» Requirement:
Among the lines below, keep only those from the one containing "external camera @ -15" through the one containing "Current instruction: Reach", and reproduce them exactly.
═══ Provided data
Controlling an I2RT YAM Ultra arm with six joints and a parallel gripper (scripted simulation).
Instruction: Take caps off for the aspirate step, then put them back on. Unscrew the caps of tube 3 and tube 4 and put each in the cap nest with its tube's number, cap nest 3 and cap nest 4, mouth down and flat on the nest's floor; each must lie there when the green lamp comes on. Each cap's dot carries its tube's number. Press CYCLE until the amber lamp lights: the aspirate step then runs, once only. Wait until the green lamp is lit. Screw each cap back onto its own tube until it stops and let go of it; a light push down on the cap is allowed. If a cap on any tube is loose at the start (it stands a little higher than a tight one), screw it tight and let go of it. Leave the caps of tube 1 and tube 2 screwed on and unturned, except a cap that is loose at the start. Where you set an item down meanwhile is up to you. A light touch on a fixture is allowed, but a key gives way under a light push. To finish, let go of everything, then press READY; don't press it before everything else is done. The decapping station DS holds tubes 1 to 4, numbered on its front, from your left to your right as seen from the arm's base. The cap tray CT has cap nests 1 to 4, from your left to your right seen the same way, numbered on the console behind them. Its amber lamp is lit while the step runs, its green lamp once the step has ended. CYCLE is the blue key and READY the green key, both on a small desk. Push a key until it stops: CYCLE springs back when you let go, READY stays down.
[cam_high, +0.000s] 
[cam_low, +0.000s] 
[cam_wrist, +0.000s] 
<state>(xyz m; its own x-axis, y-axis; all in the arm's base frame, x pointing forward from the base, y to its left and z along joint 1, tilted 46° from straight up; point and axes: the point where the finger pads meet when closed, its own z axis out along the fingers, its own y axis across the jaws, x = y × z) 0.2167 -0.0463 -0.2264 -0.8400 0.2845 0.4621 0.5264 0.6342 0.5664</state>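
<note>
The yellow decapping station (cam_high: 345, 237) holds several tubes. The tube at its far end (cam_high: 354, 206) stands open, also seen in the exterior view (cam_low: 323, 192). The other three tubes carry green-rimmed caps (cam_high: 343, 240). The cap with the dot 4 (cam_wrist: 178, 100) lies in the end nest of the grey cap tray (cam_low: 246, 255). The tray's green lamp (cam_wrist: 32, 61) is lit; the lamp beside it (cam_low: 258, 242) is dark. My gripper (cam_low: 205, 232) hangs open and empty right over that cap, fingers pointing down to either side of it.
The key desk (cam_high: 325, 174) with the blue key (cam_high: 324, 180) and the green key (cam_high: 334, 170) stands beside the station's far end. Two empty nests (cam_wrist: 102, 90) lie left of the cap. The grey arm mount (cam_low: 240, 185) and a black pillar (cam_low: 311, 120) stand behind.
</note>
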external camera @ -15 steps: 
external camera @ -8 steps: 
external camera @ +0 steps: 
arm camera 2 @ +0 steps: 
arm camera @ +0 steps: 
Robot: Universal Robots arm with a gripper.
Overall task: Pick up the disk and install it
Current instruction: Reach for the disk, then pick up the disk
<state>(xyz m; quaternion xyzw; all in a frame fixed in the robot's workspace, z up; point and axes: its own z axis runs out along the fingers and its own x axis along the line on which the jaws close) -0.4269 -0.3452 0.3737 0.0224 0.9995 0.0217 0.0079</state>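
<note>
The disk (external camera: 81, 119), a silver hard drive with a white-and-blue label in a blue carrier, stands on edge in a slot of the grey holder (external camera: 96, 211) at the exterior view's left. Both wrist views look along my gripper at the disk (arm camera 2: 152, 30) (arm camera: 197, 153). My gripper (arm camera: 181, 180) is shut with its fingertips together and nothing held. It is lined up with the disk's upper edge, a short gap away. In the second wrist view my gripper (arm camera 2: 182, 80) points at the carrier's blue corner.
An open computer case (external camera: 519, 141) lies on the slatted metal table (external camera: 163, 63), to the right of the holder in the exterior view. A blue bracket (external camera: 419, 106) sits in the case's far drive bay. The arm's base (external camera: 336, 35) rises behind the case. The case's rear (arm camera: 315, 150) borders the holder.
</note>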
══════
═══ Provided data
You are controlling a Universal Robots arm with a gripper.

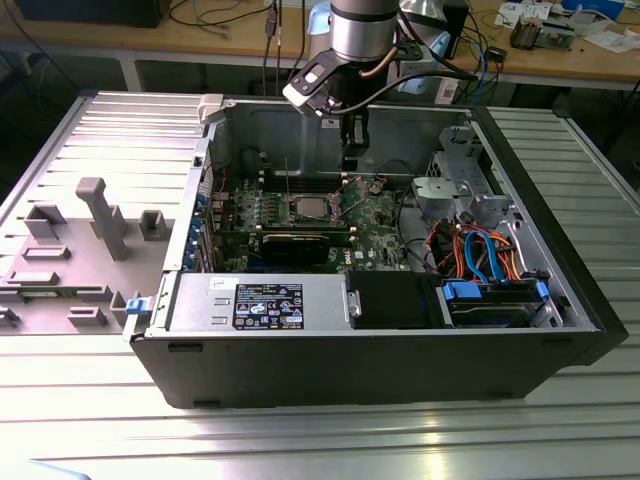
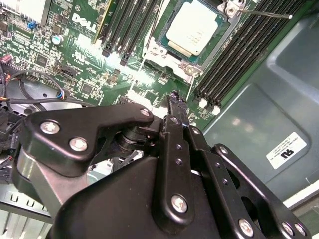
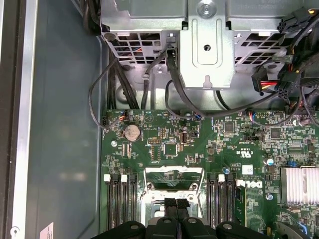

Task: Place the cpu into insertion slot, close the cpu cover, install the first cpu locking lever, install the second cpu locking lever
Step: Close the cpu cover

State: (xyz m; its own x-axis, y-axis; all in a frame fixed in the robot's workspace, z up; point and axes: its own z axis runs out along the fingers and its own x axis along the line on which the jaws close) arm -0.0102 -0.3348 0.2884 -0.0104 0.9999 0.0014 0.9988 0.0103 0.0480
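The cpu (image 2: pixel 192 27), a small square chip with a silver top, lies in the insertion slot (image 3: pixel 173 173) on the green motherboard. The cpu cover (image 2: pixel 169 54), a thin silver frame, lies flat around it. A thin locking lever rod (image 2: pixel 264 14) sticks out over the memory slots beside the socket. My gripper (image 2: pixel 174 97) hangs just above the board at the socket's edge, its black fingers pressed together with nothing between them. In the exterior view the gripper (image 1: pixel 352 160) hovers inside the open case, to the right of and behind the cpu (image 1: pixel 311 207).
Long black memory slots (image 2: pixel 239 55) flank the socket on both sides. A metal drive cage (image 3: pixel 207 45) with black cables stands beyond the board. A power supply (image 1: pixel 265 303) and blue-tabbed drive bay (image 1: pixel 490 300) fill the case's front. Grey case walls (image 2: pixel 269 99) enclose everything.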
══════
» Exercise response:
external camera @ -15 steps: 
external camera @ -8 steps: 
external camera @ +0 steps: 
arm camera 2 @ +0 steps: 
arm camera @ +0 steps: 
Robot: Universal Robots arm with a gripper.
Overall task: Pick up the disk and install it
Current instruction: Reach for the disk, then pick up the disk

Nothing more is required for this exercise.